Review by Publisher's Weekly Review
This poignant and hard-hitting collection of poems, essays, and journal entries by students, accompanied by their artwork and photographs, reinforces the piercing and lingering effects of the Feb. 2018 shootings. Edited by Lerner, an English and journalism teacher and yearbook advisor at the school, this anthology has a spontaneous design, with some entries handwritten and reproduced to replicate scraps of paper taped to the pages, driving home the missives' deeply personal and heartfelt nature. Recurring themes include feeling betrayed by the fact that this hateful act that claimed the lives of 17 occurred on Valentine's Day; incredulity stemming from the false security that "nothing bad ever happens in Parkland"; and survivors' consuming guilt, crystallized in a poem by student Alyson Sheehy: "You're gone/ Yet I'm still here/ And that just feels wrong/ There's so much left/ So much to do/ But you don't get the chance/ To even try." Ages 14-up. (Jan.) © Copyright PWxyz, LLC. All rights reserved.
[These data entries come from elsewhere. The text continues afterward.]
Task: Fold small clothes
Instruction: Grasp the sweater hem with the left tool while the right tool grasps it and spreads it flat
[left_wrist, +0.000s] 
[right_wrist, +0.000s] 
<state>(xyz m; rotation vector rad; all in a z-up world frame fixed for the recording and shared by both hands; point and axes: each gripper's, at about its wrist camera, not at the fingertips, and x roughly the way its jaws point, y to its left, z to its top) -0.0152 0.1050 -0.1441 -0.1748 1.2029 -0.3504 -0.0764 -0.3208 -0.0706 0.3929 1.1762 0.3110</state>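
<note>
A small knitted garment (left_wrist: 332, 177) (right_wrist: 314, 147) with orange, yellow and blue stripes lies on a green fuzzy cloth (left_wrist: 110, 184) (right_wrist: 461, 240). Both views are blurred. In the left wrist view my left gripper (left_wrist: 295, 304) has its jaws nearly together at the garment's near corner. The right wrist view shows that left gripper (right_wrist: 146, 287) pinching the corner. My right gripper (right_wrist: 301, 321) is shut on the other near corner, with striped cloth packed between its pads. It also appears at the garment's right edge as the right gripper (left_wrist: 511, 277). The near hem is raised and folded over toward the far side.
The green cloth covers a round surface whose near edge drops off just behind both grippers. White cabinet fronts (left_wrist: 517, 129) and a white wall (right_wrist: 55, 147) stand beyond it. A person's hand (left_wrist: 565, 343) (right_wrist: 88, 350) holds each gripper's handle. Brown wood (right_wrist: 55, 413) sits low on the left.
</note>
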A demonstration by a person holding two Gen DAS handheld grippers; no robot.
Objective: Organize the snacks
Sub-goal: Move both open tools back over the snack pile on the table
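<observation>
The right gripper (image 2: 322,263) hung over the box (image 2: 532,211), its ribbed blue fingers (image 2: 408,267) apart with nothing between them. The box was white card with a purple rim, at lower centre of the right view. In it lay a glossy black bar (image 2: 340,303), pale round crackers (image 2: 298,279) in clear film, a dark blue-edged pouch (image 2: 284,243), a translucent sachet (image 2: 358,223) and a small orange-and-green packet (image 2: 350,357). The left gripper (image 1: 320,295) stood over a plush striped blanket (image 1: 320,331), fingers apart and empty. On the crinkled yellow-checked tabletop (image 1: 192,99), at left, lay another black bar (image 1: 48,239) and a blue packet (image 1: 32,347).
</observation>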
(c) Copyright PWxyz, LLC. All rights reserved
Review by School Library Journal Review
Gr 7 Up-This collection of poems, essays, photographs, and other works of art reflect the anger, sadness, confusion, and hope that poured out of the students and teachers who survived the shooting at Marjory Stoneman Douglas High School on February 14, 2017. The earnestness of the writing and the raw emotion on display paints a vivid picture of their experiences. Page after page is full of loving tributes to friends and teachers who did not survive. Frantic telephone calls and text messages to family and friends and the unimaginable terror of hiding in a closet or classroom are also discussed. Much of the writing was done in the first few months after the shooting, giving students a way to process their grief and anxiety. The photographs often depict scenes from the protests and marches that happened in the wake of the shooting, which were inspired and led by the students who channeled their emotions into becoming outspoken advocates for gun reform. This is an intense, hard, and very direct window into the experience of surviving a mass shooting. VERDICT A solid choice for high schools seeking to inspire activism in their student body.-Jody Kopple, Shady Hill School, Cambridge, MA © Copyright 2018. Library Journals LLC, a wholly owned subsidiary of Media Source, Inc. No redistribution permitted.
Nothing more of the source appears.